It has recently been shown that nitric oxide synthase (Nos) is particularly expressed in prohemocytes and that, through the production of nitric oxide (NO), it is involved in the posttranslational S-nitrosylation of the proteins on cysteine residues [146]. S-nitrosylation of proteins, together with cytosolic calcium, activates the Ire1-Xbp1-mediated unfolded protein response (UPR) necessary to maintain PHs in a mitotically inactive state by maintaining them in the G2 phase of the cell cycle [146]. As already mentioned, such a cell cycle block makes prohemocytes refractory to the paracrine factors inducing differentiation. It has also been shown that EGFR S-nitrosylation temporarily inactivates this receptor and, thus, renders the PHs unresponsive to the relevant signals. It is important to note that the Nos expressed in prohemocytes does not contain a reductase domain but is capable of generating NO [146]. In turn, since these cells have high ROS levels, this form of Nos can utilize ROS to synthesize NO. For that reason, it has been suggested that the interaction between ROS and NO may participate in the maintenance of appropriate levels of ROS by generating NO, and, thereby, protecting PHs from excessive ROS production.
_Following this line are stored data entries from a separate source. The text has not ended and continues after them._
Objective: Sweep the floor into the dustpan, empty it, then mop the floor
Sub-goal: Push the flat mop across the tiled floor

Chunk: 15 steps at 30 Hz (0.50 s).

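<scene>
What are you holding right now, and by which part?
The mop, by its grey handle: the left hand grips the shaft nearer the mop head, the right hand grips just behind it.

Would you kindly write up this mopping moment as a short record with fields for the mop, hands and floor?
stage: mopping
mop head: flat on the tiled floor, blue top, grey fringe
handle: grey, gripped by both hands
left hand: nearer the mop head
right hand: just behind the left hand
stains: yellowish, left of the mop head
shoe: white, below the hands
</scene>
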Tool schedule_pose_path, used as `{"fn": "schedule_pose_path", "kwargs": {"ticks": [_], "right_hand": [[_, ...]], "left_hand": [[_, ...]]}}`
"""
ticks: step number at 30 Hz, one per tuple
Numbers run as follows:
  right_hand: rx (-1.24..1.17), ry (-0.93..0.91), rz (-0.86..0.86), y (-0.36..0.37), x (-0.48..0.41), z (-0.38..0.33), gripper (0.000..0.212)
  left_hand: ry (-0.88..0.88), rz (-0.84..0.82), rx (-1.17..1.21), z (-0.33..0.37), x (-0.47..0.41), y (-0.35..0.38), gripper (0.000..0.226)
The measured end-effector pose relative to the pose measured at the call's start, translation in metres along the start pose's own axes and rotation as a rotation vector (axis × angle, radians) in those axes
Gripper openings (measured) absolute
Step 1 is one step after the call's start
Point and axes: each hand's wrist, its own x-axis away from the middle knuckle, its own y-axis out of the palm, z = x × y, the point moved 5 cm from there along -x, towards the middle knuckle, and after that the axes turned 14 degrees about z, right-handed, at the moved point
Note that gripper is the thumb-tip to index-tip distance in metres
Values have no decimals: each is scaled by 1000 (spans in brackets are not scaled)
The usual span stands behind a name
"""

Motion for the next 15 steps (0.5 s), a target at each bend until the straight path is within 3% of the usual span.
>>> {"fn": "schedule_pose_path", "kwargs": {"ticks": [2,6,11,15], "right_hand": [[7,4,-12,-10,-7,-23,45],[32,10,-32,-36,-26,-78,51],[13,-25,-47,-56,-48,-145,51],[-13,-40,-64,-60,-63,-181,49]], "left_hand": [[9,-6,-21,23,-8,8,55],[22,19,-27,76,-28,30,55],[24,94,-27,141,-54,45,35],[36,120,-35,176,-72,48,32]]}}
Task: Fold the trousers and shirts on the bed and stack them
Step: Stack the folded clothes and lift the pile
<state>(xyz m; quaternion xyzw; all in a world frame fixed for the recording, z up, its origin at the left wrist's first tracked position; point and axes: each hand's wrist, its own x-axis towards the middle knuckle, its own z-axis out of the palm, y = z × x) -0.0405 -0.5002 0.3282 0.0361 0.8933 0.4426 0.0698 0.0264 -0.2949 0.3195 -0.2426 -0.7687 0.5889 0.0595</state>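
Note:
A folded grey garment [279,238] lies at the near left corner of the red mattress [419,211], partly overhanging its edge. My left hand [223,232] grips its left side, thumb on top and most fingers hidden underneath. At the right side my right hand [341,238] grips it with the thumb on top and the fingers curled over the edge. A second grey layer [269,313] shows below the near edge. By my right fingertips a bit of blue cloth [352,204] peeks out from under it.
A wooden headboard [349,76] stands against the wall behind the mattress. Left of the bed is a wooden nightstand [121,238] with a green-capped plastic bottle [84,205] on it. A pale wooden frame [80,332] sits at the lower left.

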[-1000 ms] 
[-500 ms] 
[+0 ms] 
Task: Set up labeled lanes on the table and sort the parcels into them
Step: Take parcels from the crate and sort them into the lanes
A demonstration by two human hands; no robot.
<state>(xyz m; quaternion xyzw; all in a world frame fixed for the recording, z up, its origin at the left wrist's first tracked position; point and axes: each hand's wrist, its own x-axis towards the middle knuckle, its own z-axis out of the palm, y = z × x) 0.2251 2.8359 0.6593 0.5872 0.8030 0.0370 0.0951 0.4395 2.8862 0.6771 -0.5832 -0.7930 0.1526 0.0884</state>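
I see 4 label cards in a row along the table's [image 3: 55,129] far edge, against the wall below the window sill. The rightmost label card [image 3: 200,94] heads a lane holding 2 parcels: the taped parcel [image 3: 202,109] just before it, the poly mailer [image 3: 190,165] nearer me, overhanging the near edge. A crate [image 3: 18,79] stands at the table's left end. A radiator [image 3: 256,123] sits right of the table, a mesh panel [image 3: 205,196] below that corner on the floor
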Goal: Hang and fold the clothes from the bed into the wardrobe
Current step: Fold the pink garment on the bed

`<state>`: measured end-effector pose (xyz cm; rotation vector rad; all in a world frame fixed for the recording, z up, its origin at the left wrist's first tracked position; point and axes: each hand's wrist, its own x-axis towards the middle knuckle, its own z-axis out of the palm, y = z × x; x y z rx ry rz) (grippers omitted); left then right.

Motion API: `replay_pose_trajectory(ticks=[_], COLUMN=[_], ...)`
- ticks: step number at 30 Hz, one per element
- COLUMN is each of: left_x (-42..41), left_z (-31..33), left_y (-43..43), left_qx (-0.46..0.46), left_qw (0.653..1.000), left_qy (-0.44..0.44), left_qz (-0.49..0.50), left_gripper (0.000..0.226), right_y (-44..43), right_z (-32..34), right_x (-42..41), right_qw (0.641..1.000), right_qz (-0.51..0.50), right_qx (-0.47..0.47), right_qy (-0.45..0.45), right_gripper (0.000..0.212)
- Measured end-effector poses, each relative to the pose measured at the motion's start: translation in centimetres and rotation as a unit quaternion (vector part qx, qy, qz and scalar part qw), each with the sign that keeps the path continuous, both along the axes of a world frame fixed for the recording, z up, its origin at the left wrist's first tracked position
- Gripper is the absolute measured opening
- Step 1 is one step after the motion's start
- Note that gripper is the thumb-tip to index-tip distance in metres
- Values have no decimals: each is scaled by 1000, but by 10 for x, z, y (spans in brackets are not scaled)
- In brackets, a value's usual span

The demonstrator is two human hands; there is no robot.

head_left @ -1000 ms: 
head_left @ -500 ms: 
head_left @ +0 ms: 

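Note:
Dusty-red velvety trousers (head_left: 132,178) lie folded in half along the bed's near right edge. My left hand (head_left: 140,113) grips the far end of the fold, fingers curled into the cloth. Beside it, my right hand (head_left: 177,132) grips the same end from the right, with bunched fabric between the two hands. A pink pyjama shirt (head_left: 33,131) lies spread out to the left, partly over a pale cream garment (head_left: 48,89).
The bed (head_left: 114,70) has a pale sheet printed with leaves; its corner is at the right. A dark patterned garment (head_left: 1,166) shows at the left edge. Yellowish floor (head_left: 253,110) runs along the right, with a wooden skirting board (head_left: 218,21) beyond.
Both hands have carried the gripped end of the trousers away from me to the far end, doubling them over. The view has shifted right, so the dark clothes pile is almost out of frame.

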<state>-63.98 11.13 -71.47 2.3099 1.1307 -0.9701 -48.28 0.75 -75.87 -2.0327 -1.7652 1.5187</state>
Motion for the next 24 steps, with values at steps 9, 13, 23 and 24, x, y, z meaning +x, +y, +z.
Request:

In general, it has become evident that there is a complex network that regulates PH maintenance and differentiation in the HO and that involves several signaling pathways for local regulation of these processes. At the same time, there might be complex network interactions between the components of these signaling pathways in certain time intervals of Drosophila hematopoiesis. Different signaling pathways are able to induce cell differentiation, which may be indicative of the increased plasticity of Drosophila hematopoietic progenitor cells. Apart from these signals and the signals from the PSC, prohemocyte maintenance is controlled by signals from differentiated cells. This will be discussed in the next section.

EQUILIBRIUM SIGNALS BETWEEN PSC CELLS AND MATURE CORTICAL HEMOCYTES REGULATE PROHEMOCYTE MAINTENANCE

The Drosophila genetic system has been used to identify a unique mechanism that regulates progenitor-cell maintenance. It has been found that prohemocyte maintenance and differentiation are controlled “in equilibrium” by two mechanisms: (1) directly by a signal from PSC cells; and (2) by the signal of differentiated daughter cells, which is also controlled by an additional signal originating from the same hematopoietic niche. PSC cells regulate not only the maintenance of the PH multipotent state, but also the maintenance and differentiation of CZ hemocytes (Fig. 2). This process is regulated by the Pvf1/Pvr signaling pathway [103]. The Pvf1 ligand is secreted in PSC cells, while the Pvr receptor is expressed at high levels in cortical-zone cells. Inactivation of Pvf1 in PSC cells does not affect their proliferation and number, but it suppresses PH maintenance, causing their differentiation. A similar effect is observed when the Pvr receptor function is suppressed in differentiated hemocytes of the CZ, causing extensive PH differentiation [103, 119]. It is important that the Pvf1 ligand is transported for long distances across multiple cells by transport vesicles that include bound-but-not-signaling complexes of Pvf1 and Pvr on the prohemocyte plasma membrane.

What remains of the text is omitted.